There's not much to look at in the dmesg logs, but in the MDS1 (vm12) console log, we see the following stack trace

[  618.123147] LNet: Service thread pid 13443 was inactive for 60.04s. The thread might be hung, or it might only be slow and will resume later. Dumping the stack trace for debugging purposes:
[  618.126713] Pid: 13443, comm: mdt00_003
[  618.127520] 
[  618.127520] Call Trace:
[  618.128418]  [<ffffffff816ab6b9>] schedule+0x29/0x70
[  618.129587]  [<ffffffff816a9004>] schedule_timeout+0x174/0x2c0
[  618.130846]  [<ffffffffc0abdd47>] ? libcfs_debug_msg+0x57/0x80 [libcfs]
[  618.132274]  [<ffffffff8109a6c0>] ? process_timeout+0x0/0x10
[  618.133532]  [<ffffffffc0ab2eb1>] ? cfs_block_sigsinv+0x71/0xa0 [libcfs]
[  618.134850]  [<ffffffffc13838d0>] osp_precreate_reserve+0x2e0/0x810 [osp]

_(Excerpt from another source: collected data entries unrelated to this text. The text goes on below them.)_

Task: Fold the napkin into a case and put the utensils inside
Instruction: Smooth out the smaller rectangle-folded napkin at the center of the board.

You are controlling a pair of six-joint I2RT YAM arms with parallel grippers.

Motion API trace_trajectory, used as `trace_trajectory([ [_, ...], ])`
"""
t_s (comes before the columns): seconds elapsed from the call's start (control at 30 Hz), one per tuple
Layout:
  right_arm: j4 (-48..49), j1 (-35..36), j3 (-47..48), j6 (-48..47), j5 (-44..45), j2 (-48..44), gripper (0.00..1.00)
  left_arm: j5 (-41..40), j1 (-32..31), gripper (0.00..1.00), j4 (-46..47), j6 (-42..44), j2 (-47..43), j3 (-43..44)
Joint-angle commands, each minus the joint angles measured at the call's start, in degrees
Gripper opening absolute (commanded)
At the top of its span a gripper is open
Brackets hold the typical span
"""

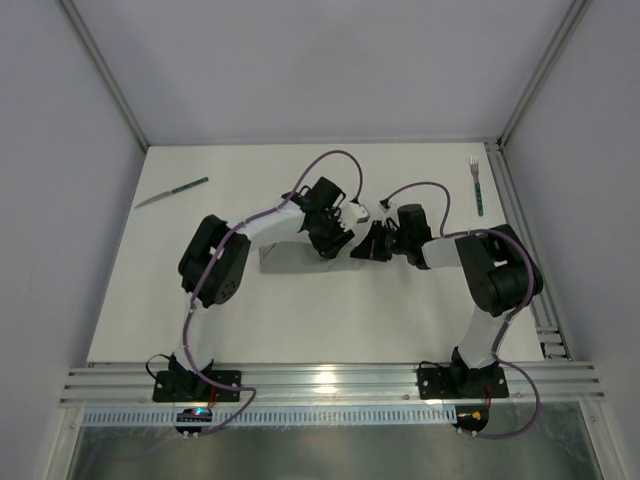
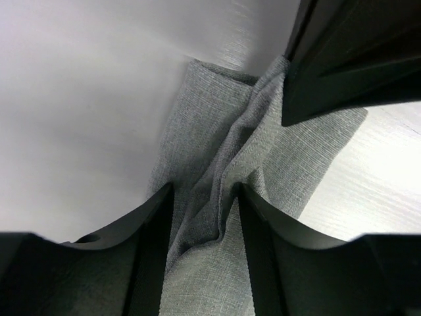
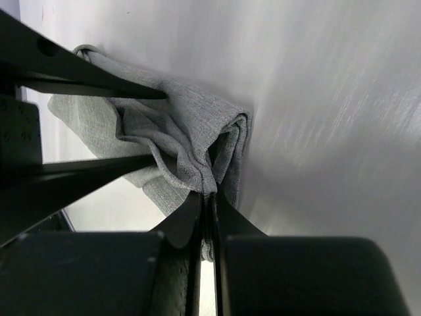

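Your left arm [image 1: 215, 262] and right arm [image 1: 497, 268] bent inward, meeting mid-worktop [image 1: 400, 310] over the bunched grey napkin [image 1: 285, 257]. Your right pincer [image 3: 207, 195] pinched a napkin fold tight. Your left pincer [image 2: 204, 191] stood half-wide astride a ridge.

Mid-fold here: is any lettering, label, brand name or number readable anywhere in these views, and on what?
No text can be read in any view.
The napkin: plain grey weave, no label or print showing.
The knife and the fork: too small to show any marking.
Faint marks on the dark housing at the left edge of the right wrist view: too blurred to read.
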Motion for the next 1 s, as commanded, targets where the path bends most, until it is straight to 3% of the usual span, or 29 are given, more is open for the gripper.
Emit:
trace_trajectory([
  [0.0,-0.5,0.2,2.7,1.2,1.9,1.1,0.03,2.2,0.2,0.49,-2.6,-2.7,-6.3,2.5],
  [0.17,-2.6,0.1,3.4,2.3,2.9,1.5,0.03,1.9,0.3,0.49,-7.7,-3.0,-14.8,1.0],
  [0.23,-3.4,0.1,4.1,2.5,2.7,2.0,0.03,2.0,0.9,0.42,-10.4,-3.2,-16.8,0.5],
  [0.4,-5.3,0.1,5.8,2.9,3.1,2.4,0.03,-4.9,1.6,0.07,-10.9,0.0,-18.3,-8.5],
  [0.53,-7.0,0.2,6.4,2.0,3.5,2.4,0.03,-7.9,5.1,0.06,-9.6,1.6,-15.8,-14.3],
  [0.83,-9.5,0.1,6.9,0.3,3.2,2.6,0.03,-8.9,14.2,0.08,-4.5,-2.0,-9.8,-14.4],
  [0.97,-11.6,0.2,7.6,-1.6,3.4,1.7,0.16,-5.5,16.5,0.08,-5.0,-3.5,-7.0,-15.7],
])
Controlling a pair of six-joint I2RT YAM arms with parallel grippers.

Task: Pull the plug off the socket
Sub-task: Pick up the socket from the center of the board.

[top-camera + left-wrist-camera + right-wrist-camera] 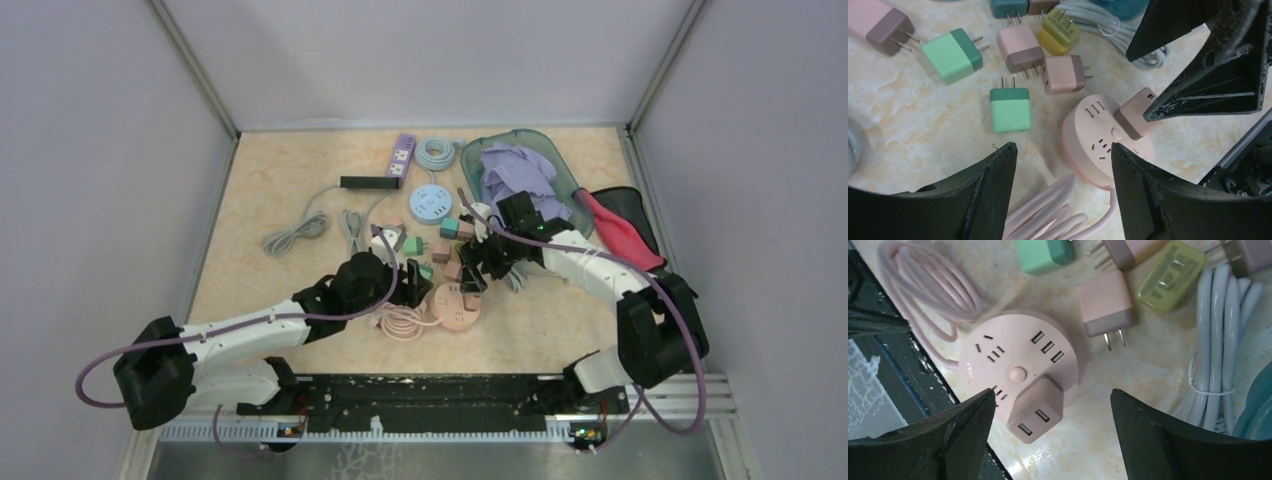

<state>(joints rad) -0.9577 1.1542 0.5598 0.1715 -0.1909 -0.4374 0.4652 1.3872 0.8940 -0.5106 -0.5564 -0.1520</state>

[  618.136193]  [<ffffffff810c6440>] ? default_wake_function+0x0/0x20
[  618.137320]  [<ffffffffc1378c53>] osp_declare_create+0x193/0x590 [osp]
[  618.138609]  [<ffffffffc0bea619>] ? lprocfs_counter_add+0xf9/0x160 [obdclass]
[  618.139946]  [<ffffffffc12ca1dc>] lod_sub_declare_create+0xdc/0x210 [lod]
[  618.141282]  [<ffffffffc12c353e>] lod_qos_declare_object_on+0xbe/0x3a0 [lod]
[  618.142569]  [<ffffffffc12c44ba>] lod_alloc_rr.constprop.18+0x70a/0x1000 [lod]
[  618.143974]  [<ffffffffc12c8a8f>] lod_qos_prep_create+0xc0f/0x1830 [lod]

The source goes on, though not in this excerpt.